To review the pharmacodynamics, pharmacokinetics, toxicities, and relative clinical activities of cisplatin and carboplatin. Through a search of the MEDLINE database, we identified phase III clinical trials and pharmacologic studies comparing cisplatin and carboplatin published in the English language medical literature from January 1966 to December 1997.

Prospective randomized trials comparing cisplatin to carboplatin were identified for ovarian (n = 12), germ cell (n = 4), non-small-cell lung (n = 1), small-cell lung (n = 3), and head and neck (n = 4) cancers. Carboplatin and cisplatin were equally effective in suboptimally debulked ovarian cancer and extensive-stage small-cell lung cancer. One study each showed a trend toward better survival in favor of cisplatin for patients with optimally debulked ovarian and limited-stage small-cell lung cancers. These results were, however, based on subset analyses. In germ cell tumors, carboplatin was inferior because of lower relapse-free survival rates. Cisplatin produced superior response rates and survival in head and neck cancers. There are no published randomized phase III studies of bladder, cervical, endometrial, and esophageal cancers.

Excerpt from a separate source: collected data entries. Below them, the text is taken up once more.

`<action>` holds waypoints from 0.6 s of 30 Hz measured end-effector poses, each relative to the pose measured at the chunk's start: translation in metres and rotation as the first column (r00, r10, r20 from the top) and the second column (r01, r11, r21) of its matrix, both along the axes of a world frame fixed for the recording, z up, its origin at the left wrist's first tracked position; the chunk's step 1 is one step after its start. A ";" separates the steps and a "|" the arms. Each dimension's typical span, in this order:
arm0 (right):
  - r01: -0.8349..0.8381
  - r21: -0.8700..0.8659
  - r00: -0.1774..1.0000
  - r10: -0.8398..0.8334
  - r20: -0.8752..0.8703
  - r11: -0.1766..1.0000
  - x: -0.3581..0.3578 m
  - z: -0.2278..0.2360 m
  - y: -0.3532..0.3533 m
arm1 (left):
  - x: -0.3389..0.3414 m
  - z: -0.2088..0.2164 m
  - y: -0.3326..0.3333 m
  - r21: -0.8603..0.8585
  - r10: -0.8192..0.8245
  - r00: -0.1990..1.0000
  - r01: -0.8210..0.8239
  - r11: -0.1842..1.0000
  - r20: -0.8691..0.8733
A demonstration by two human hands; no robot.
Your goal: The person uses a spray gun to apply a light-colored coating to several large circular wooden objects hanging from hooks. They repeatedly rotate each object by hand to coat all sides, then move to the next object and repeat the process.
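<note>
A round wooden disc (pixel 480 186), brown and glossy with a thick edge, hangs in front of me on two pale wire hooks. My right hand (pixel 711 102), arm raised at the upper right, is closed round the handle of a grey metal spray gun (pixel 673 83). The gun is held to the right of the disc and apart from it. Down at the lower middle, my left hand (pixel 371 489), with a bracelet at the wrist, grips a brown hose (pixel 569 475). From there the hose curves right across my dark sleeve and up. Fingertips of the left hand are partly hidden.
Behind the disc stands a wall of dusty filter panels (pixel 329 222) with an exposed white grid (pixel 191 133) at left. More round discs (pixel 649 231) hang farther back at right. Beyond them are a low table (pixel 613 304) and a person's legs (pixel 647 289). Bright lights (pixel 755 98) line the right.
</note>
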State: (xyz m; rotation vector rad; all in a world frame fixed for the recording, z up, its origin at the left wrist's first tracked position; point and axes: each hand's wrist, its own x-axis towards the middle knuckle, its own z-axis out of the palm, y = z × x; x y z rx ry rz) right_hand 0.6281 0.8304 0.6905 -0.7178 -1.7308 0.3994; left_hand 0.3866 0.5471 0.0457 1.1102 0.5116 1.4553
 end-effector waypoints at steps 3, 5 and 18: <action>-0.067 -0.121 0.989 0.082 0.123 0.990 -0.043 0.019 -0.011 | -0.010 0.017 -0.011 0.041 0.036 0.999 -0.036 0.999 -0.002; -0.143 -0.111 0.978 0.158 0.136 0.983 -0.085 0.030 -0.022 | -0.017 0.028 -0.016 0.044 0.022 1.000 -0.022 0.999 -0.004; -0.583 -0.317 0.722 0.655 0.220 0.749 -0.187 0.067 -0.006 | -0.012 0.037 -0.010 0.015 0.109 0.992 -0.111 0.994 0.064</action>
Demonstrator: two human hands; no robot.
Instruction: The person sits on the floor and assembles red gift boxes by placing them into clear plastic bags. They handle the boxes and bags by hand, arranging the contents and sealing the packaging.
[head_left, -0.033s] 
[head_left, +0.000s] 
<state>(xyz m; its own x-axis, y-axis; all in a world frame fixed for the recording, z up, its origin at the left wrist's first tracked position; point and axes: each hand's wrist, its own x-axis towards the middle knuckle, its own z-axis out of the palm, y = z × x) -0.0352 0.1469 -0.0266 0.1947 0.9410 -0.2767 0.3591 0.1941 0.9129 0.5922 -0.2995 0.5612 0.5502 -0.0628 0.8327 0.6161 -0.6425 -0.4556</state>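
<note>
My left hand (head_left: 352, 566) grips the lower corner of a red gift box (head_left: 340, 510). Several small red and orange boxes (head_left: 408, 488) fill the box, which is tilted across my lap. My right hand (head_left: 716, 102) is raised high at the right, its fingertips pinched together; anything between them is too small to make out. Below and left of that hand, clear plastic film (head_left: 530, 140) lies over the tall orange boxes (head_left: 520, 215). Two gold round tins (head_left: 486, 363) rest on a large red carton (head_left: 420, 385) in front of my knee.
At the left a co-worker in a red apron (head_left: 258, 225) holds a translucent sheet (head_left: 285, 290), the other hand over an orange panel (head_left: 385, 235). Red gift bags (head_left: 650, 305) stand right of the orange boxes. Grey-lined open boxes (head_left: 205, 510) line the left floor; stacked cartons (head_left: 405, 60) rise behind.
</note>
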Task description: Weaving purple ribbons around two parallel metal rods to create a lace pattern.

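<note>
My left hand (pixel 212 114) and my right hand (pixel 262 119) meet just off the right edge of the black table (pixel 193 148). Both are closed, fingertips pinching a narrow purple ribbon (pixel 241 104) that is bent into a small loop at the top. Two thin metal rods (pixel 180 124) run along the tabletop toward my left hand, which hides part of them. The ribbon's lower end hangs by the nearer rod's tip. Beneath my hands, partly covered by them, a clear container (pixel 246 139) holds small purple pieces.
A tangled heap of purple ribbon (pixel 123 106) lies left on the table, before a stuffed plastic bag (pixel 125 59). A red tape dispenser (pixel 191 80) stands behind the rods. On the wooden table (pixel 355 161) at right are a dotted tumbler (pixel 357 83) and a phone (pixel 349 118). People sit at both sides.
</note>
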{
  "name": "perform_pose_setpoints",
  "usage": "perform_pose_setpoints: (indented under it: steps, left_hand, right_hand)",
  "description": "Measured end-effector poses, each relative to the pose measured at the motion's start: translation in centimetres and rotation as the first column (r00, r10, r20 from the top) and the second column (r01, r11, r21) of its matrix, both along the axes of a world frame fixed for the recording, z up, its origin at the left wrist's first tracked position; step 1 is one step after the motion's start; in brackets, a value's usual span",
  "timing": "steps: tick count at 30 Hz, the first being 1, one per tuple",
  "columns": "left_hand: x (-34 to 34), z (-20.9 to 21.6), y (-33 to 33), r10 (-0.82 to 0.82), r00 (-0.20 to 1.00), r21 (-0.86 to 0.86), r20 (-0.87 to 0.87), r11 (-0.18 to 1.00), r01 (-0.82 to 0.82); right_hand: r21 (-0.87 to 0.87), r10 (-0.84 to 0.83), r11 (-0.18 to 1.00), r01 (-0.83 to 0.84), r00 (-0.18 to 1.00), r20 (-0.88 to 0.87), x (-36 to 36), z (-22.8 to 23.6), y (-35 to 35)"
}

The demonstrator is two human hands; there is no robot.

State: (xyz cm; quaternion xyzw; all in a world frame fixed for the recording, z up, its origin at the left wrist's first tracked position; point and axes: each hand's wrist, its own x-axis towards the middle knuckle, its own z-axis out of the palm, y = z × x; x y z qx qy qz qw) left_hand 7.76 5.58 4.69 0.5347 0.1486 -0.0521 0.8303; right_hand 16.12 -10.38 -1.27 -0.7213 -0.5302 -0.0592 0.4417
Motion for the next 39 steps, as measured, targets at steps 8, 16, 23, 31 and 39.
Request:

Carboplatin does not possess equivalent activity to cisplatin in all platinum-sensitive tumors. Carboplatin can replace cisplatin in chemotherapy regimens for suboptimally debulked ovarian cancer. Two ongoing studies will address the same question in optimally debulked disease. Carboplatin can also be substituted for cisplatin in the treatment of non-small-cell and extensive-stage small-cell lung cancers. Its role in limited-stage small-cell lung cancer needs to be investigated further. Carboplatin is inferior to cisplatin in germ cell, head and neck, and esophageal cancers. Randomized studies are needed to determine whether carboplatin has equivalent efficacy to cisplatin in bladder, cervical, and endometrial cancers.